今までリリーの介助のもとスプーンで少しずつ口の中へ運ぶだけであったが。
彼女の回復を確認して泣きつかれたブランシュが安心して枕元ですぴすぴと寝息をたてている。
「奥様、ああ、よかった」
リリーは涙ぐみライラの身を案じた。食欲について確認するが、胃が荒れて食べられそうにないと彼女は笑った。
ライの診察によると1日以上高熱にさらされており、胃腸と気管支がだいぶ弱っていた。ライの治癒魔法で少しだけ回復を早めるのは可能であろう。
それまでに流動食を中心に作ることとしよう。
「リリー、心配かけたわね」
木を下に入れて枕を少したかくしてライラを起き上がらせた。その状態でリリーの介助で食事をとっていく。

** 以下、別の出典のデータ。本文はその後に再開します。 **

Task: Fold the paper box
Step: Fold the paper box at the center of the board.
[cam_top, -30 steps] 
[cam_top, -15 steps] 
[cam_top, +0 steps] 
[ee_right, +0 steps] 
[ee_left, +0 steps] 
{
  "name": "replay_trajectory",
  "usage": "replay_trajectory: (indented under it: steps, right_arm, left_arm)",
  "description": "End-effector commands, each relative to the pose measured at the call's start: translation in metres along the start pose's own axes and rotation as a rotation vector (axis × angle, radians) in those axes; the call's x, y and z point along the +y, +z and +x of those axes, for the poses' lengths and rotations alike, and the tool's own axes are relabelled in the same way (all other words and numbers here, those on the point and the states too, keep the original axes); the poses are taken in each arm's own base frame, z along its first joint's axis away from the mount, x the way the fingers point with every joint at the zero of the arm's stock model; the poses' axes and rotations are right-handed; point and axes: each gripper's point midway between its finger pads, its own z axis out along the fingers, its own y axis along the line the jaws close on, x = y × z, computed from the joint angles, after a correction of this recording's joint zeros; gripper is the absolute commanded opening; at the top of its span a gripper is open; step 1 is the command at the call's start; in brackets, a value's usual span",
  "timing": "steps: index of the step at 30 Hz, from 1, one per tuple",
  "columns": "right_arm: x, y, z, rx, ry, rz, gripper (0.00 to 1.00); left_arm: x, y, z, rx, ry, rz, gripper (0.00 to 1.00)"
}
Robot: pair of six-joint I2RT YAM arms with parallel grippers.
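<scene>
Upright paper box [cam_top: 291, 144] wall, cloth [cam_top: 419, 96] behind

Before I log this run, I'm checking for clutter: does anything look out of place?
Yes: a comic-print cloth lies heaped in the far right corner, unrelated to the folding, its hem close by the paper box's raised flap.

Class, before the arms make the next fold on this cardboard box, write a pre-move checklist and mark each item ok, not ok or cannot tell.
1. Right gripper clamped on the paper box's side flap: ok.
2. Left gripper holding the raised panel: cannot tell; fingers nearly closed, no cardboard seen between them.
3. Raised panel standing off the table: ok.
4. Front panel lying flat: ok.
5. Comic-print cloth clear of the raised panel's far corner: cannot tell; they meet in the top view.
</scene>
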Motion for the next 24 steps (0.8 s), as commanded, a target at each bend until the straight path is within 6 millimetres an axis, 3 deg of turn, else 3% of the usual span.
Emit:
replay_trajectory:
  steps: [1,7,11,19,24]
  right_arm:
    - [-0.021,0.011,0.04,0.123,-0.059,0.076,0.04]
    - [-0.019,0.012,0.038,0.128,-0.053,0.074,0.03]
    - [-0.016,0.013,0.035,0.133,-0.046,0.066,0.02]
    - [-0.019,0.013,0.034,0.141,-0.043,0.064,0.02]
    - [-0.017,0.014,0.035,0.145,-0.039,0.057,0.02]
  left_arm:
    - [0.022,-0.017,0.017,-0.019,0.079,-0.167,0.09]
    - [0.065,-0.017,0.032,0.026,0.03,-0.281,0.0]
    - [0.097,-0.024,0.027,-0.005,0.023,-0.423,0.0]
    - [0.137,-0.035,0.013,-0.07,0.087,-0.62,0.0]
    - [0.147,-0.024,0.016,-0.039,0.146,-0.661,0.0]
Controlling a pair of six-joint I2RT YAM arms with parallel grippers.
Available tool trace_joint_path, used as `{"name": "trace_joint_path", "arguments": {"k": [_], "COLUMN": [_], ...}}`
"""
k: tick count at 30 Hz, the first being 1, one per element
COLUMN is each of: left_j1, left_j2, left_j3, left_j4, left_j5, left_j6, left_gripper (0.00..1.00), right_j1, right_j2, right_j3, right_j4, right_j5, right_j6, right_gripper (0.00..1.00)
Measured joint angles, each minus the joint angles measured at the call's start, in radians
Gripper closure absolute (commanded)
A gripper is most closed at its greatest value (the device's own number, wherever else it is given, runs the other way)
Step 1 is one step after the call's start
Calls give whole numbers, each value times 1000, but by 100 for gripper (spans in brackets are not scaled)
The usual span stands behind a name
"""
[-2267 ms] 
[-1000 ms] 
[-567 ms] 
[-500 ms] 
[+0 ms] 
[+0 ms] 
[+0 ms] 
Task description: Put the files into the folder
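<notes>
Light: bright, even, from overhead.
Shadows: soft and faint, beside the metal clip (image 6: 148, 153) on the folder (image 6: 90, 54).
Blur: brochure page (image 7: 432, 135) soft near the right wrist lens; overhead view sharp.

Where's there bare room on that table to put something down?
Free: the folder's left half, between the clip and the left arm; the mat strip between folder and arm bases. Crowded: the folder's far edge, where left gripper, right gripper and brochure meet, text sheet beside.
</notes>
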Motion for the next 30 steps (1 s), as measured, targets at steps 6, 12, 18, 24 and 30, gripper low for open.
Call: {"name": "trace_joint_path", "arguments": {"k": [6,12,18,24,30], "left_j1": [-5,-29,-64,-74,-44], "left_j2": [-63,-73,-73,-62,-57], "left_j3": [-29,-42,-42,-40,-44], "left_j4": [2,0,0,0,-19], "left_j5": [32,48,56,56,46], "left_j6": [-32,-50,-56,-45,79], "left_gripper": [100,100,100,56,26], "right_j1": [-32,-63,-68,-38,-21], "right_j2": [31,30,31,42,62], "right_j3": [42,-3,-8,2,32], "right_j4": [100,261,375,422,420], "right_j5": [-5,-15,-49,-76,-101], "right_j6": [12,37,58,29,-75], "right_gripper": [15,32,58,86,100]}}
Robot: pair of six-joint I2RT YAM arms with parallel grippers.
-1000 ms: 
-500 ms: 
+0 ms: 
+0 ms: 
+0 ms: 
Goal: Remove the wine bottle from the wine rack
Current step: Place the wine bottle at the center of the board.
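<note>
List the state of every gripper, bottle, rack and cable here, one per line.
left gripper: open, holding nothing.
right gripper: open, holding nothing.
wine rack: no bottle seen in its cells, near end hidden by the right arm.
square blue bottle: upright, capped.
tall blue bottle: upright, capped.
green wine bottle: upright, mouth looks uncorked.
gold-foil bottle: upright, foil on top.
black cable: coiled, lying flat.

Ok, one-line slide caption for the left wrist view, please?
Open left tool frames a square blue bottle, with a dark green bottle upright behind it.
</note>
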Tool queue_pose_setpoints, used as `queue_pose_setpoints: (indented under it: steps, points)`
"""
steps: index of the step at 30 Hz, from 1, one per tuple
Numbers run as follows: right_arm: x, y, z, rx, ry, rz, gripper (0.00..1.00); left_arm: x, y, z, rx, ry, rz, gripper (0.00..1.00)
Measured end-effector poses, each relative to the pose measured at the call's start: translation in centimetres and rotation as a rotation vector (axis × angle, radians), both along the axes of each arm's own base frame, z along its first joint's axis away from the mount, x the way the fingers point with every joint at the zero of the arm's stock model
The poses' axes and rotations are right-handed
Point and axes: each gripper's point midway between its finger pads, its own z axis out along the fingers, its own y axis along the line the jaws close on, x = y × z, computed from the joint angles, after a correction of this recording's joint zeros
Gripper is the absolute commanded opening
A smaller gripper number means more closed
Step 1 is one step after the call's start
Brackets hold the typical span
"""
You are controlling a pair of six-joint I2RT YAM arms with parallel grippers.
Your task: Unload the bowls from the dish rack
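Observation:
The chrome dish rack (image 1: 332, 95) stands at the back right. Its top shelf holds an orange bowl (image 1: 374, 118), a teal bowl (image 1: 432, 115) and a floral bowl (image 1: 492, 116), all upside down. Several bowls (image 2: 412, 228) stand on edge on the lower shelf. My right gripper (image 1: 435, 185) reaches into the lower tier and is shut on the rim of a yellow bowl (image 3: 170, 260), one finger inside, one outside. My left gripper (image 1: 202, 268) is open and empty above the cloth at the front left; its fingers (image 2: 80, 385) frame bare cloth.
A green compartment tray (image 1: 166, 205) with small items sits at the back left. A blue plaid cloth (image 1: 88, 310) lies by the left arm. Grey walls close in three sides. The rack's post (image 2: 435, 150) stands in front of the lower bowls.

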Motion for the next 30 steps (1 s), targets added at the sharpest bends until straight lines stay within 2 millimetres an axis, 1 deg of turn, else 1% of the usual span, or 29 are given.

2口ほどでもう食べられないとライラは音をあげる。次はもう少し食べられるようになればいいとリリーは片づけた。
時間をおいてからりんごをすりつぶしたものを用意しよう。
「リリー。クロード様は」
ライラの質問にリリーは悩んだ。ここで嘘でも安心させた方がいいだろうか。いや、ライラは今それを望んでいないだろう。
「閣下は行方不明となっております。ですが必ず見つけてみせます。早くよくなって一緒に探しましょう」
震える声でいうリリーにライラは困ったようにほほ笑んだ。無理なことを言わせてしまったなと感じ、彼女を労った。
こんな状態になったというのにまだ人を気遣おうとするライラの姿にリリーは悲しく感じた。
何とか彼女が喜びそうな話題をみつけたい。
トラヴィスが無事かもしれないと言おうか。いや、まだクロヴィスのことを信用していない。罠かもしれない。
ちゃんと確認するまではライラの耳に入れるのはやめておこう。